On 5/10/24 15:58, Sean Christopherson wrote:
> On Thu, May 09, 2024, Michael Roth wrote:
>> The intended logic when handling #NPFs with the RMP bit set (31) is to
>> first check to see if the #NPF requires a shared<->private transition
>> and, if so, to go ahead and let the corresponding KVM_EXIT_MEMORY_FAULT
>> get forwarded on to userspace before proceeding with any handling of
>> other potential RMP fault conditions like needing to PSMASH the RMP
>> entry/etc (which will be done later if the guest still re-faults after
>> the KVM_EXIT_MEMORY_FAULT is processed by userspace).
>>
>> The determination of whether any userspace handling of
>> KVM_EXIT_MEMORY_FAULT is needed is done by interpreting the return code
>> of kvm_mmu_page_fault(). However, the current code misinterprets the
>> return code, expecting 0 to indicate a userspace exit rather than less
>> than 0 (-EFAULT). This leads to the following unexpected behavior:
>>
>> - for KVM_EXIT_MEMORY_FAULTs resulting for implicit shared->private
>> conversions, warnings get printed from sev_handle_rmp_fault()
>> because it does not expect to be called for GPAs where
>> KVM_MEMORY_ATTRIBUTE_PRIVATE is not set. Standard linux guests don't
>> generally do this, but it is allowed and should be handled
>> similarly to private->shared conversions rather than triggering any
>> sort of warnings
>>
>> - if gmem support for 2MB folios is enabled (via currently out-of-tree
>> code), implicit shared<->private conversions will always result in
>> a PSMASH being attempted, even if it's not actually needed to
>> resolve the RMP fault. This doesn't cause any harm, but results in a
>> needless PSMASH and zapping of the sPTE
>>
>> Resolve these issues by calling sev_handle_rmp_fault() only when
>> kvm_mmu_page_fault()'s return code is greater than or equal to 0,
>> indicating a KVM_MEMORY_EXIT_FAULT/-EFAULT isn't needed. While here,
>> simplify the code slightly and fix up the associated comments for better
>> clarity.
>>
>> Fixes: ccc9d836c5c3 ("KVM: SEV: Add support to handle RMP nested page faults")
>>
>> Signed-off-by: Michael Roth <[email protected]>
>> ---
>> arch/x86/kvm/svm/svm.c | 10 ++++------
>> 1 file changed, 4 insertions(+), 6 deletions(-)
>>
>> diff --git a/arch/x86/kvm/svm/svm.c b/arch/x86/kvm/svm/svm.c
>> index 426ad49325d7..9431ce74c7d4 100644
>> --- a/arch/x86/kvm/svm/svm.c
>> +++ b/arch/x86/kvm/svm/svm.c
>> @@ -2070,14 +2070,12 @@ static int npf_interception(struct kvm_vcpu *vcpu)

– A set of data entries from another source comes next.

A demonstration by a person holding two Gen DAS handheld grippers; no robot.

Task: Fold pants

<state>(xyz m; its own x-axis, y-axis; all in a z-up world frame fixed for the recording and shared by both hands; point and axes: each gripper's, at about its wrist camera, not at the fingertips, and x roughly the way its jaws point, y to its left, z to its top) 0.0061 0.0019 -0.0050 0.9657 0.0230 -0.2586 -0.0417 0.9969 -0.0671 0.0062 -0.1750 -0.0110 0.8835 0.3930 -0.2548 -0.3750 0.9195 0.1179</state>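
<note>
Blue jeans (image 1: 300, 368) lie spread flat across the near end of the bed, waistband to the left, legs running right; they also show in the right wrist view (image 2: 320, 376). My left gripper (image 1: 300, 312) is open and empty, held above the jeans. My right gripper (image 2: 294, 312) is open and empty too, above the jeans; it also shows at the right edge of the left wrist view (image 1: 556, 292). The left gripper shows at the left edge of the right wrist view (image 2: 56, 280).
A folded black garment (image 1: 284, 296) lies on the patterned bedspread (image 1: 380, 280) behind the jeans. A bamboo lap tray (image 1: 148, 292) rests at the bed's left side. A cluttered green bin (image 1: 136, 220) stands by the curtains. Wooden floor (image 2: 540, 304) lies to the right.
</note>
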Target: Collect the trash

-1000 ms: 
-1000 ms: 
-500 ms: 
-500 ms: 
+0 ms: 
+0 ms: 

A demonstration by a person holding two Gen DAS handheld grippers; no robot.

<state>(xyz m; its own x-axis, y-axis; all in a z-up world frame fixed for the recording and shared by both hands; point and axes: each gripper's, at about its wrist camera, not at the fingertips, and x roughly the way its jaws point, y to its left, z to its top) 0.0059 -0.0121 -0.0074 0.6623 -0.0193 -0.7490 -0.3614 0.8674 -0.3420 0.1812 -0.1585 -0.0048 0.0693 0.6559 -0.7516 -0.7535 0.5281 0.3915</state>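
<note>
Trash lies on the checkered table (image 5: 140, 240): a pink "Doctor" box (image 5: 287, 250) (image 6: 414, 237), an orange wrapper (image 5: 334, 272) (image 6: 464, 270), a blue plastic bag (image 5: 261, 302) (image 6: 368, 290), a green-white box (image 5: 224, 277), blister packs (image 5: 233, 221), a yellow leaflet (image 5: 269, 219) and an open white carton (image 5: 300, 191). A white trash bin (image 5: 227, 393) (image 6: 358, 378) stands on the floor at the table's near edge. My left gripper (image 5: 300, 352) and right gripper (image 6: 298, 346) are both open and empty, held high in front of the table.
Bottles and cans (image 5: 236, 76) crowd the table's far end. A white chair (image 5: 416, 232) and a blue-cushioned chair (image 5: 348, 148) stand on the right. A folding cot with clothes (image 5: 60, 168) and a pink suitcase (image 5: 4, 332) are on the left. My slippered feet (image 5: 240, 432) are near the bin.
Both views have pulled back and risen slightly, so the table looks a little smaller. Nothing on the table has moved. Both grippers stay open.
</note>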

>> svm->vmcb->control.insn_len);
>>
>> /*
>> - * rc == 0 indicates a userspace exit is needed to handle page
>> - * transitions, so do that first before updating the RMP table.
>> + * rc < 0 indicates a userspace exit may be needed to handle page
>> + * attribute updates, so deal with that first before handling other
>> + * potential RMP fault conditions.
>> */
>> - if (error_code & PFERR_GUEST_RMP_MASK) {
>> - if (rc == 0)
>> - return rc;
>> + if (rc >= 0 && error_code & PFERR_GUEST_RMP_MASK)
>
> This isn't correct either. A return of '0' also indiciates "exit to userspace",
> it just doesn't happen with SNP because '0' is returned only when KVM attempts
> emulation, and that too gets short-circuited by svm_check_emulate_instruction().
>
> And I would honestly drop the comment, KVM's less-than-pleasant 1/0/-errno return
> values overload is ubiquitous enough that it should be relatively self-explanatory.
>
> Or if you prefer to keep a comment, drop the part that specifically calls out
> attributes updates, because that incorrectly implies that's the _only_ reason
> why KVM checks the return. But my vote is to drop the comment, because it
> essentially becomes "don't proceed to step 2 if step 1 failed", which kind of
> makes the reader go "well, yeah".
So IIUC you're suggesting
diff --git a/arch/x86/kvm/svm/svm.c b/arch/x86/kvm/svm/svm.c
index 426ad49325d7..c39eaeb21981 100644
--- a/arch/x86/kvm/svm/svm.c
+++ b/arch/x86/kvm/svm/svm.c
@@ -2068,16 +2068,11 @@ static int npf_interception(struct kvm_vcpu *vcpu)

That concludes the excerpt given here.